Dalam pengalamannya beracara di MK, ujar Victor, dahulu MK terlihat berada di belakang warga dan melindungi hak konstitusionalitasnya. Bahkan, tak jarang MK memberikan saran perbaikan kepada pemohon agar perkaranya dapat dikabulkan oleh mahkamah. Namun, kini, menurut dia, MK jauh berbeda.
”Sekarang, banyak perkara yang dipersulit oleh MK, terutama dari aspek kedudukan hukum. Kami melihat kini MK justru bertindak sebagai pengawal kebijakan hukum negara, bukan sebagai pelindung hak konstitusional warga,” kata Victor.

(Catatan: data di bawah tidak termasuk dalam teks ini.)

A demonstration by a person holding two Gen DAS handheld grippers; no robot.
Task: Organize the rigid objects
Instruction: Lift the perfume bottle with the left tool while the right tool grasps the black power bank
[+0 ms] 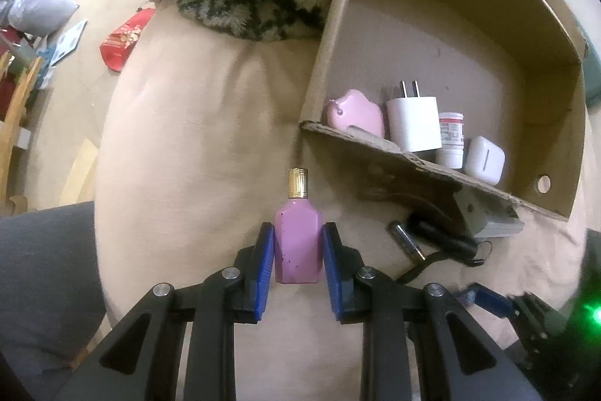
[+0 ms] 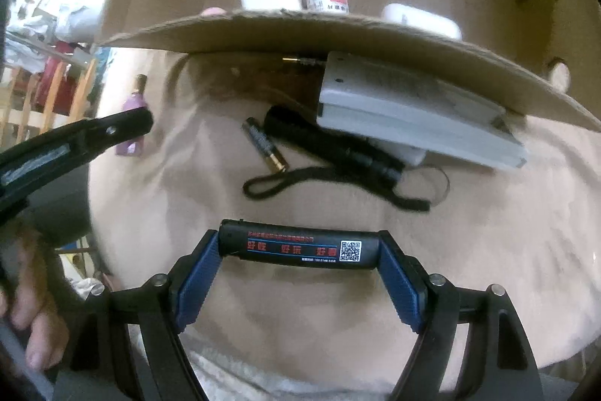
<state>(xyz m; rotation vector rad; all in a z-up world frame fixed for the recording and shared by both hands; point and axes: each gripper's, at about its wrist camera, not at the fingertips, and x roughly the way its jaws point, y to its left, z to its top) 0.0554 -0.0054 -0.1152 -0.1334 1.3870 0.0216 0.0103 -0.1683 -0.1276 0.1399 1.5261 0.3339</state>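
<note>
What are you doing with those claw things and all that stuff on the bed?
Someone is tidying small hard things into a cardboard box. The left claw grips a pink bottle with a gold cap; the right claw pinches a black lighter by its ends. The box already holds a white charger, a pill bottle, a white case and a pink item. A battery and a black flashlight lie outside.

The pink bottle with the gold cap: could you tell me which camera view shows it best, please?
The left wrist view: the pink bottle stands centred and sharp between the left gripper pads, gold cap visible. The right wrist view shows it only small and blurred at the left edge, partly hidden behind the left gripper.
</note>
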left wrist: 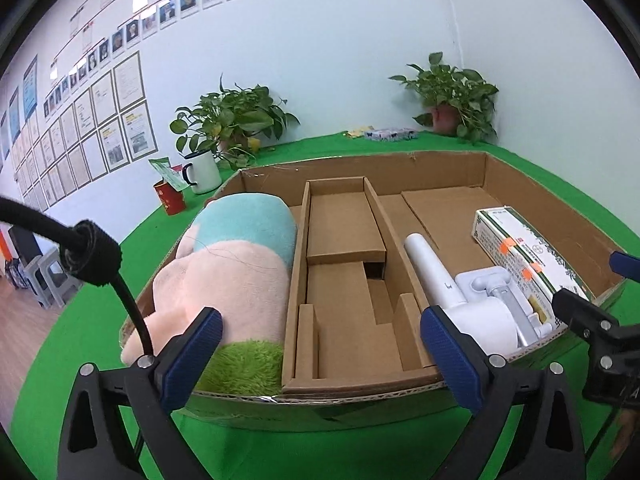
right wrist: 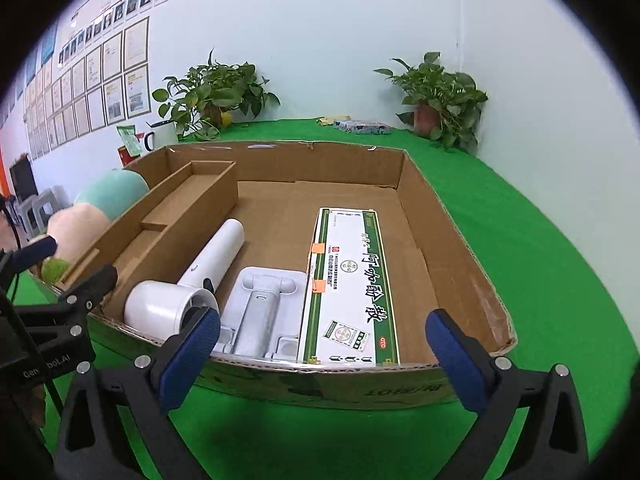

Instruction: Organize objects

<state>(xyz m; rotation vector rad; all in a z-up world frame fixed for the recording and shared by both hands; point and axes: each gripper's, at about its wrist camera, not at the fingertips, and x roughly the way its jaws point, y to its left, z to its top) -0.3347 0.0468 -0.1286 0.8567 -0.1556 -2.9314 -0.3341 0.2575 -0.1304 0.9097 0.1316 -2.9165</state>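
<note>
Two grippers, left gripper (left wrist: 322,354) and right gripper (right wrist: 322,354), hold nothing, jaws spread wide. The hair dryer (right wrist: 192,284) looks light, hard and slippery; grab its handle.

The left gripper (left wrist: 320,354) is hovering with jaws spread wide at the near edge of the cardboard box (left wrist: 400,160). Inside, a plush toy (left wrist: 236,264) is lying left of the cardboard insert (left wrist: 344,280); a white hair dryer (left wrist: 452,284) and medicine box (left wrist: 520,252) are sitting right of it.
</note>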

Independensi institusi dijaga
Kepala Bagian Humas dan Hubungan Dalam Negeri MK Fajar Laksono menyampaikan, MK tidak dapat mengelak dari kewajiban untuk mengikuti UU. Karena telah diundangkan, UU MK memiliki daya laku dan daya ikat, termasuk untuk hakim MK. Perpanjangan masa jabatan pimpinan MK tidak lain karena adanya UU MK yang baru.

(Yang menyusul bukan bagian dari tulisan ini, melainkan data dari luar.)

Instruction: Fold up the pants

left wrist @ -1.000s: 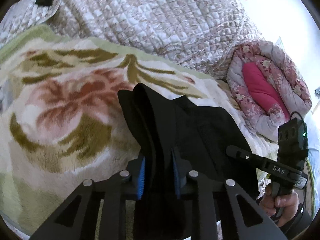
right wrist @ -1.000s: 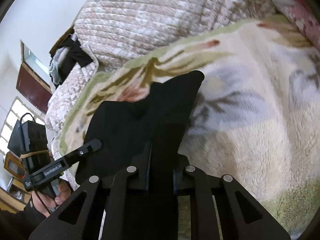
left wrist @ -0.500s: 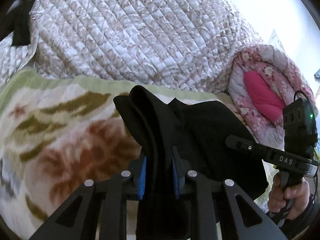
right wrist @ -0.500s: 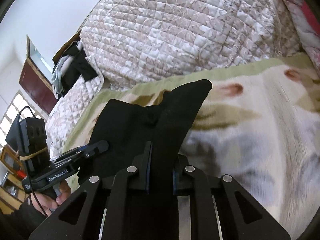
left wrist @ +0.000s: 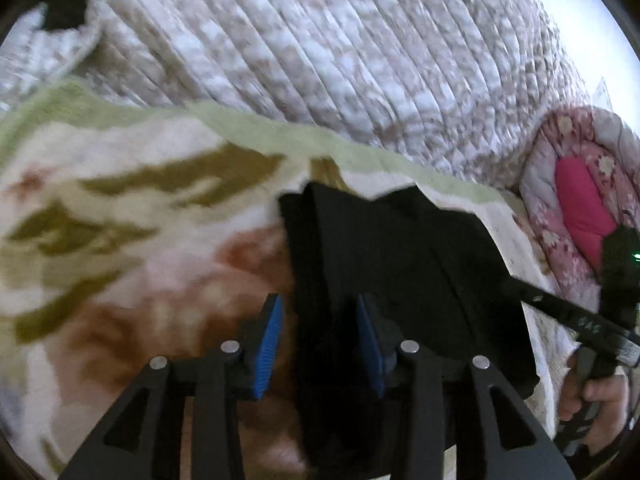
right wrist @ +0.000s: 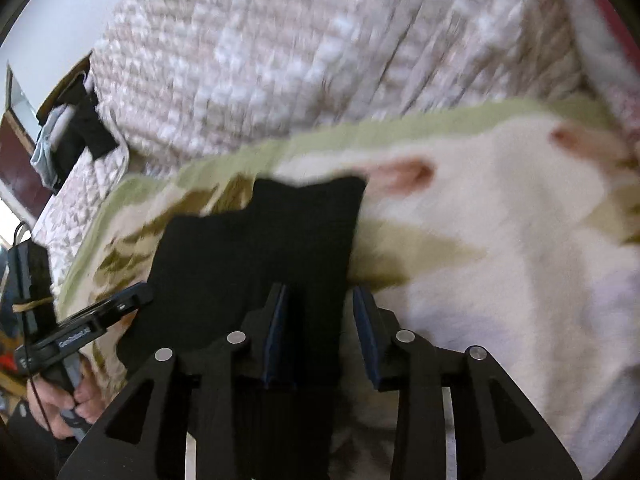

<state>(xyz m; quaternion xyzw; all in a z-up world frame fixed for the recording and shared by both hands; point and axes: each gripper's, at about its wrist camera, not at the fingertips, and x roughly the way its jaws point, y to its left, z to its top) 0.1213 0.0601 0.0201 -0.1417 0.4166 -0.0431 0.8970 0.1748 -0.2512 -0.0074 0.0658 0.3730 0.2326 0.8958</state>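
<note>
left claw (left wrist: 318,330): wide, pants (left wrist: 392,256) loose between its fingers
right claw (right wrist: 320,330): wide, likewise
blanket (left wrist: 132,240): bears the fold, likely being let go

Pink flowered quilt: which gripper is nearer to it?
Right. The right gripper sits just beside the quilt; the left gripper is farther, across the black pants.

Right tongs (right wrist: 320,328) parted, black pants (right wrist: 260,248) between, on blanket (right wrist: 500,260).
</note>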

Terkait dengan munculnya kekhawatiran publik atas independensi hakim MK dalam memeriksa uji konstitusionalitas UU MK, Fajar mengatakan, independensi itu mesti dilihat secara kelembagaan maupun personal.
”Secara personal, ya memang hanya Tuhan dan hakim konstitusi itu sendiri yang tahu dan dapat memastikan. Itu otoritas sekaligus tanggung jawab penuh yang dimiliki hakim. Itu semua akan tecermin dan dapat dinilai oleh publik dalam putusan, terutama dengan mencermati pertimbangan hakim,” ujarnya.
KOMPAS/INGKI RINALDI
Kepala Bagian Humas dan Hubungan Dalam Negeri Mahkamah Konstitusi Fajar Laksono
Namun, secara institusional, upaya menjaga independensi itu telah dilakukan oleh MK. MK memiliki Dewan Etik yang menjaga perilaku hakim agar tidak melanggar ketentuan etik. Selain itu, publik juga dapat mengakses setiap persidangan di MK.
”Persidangan ialah peristiwa publik. Publik punya hak untuk mengetahui apa yang sedang dan telah dilakukan pengadilan sekaligus memastikan perangkat pengadilan mengemban amanah dengan sebaik-baiknya dan selurus-lurusnya. MK terus berupaya memenuhi hak publik itu. Jadi, mari publik turut mencermati dan memonitor setiap penanganan perkara,” katanya.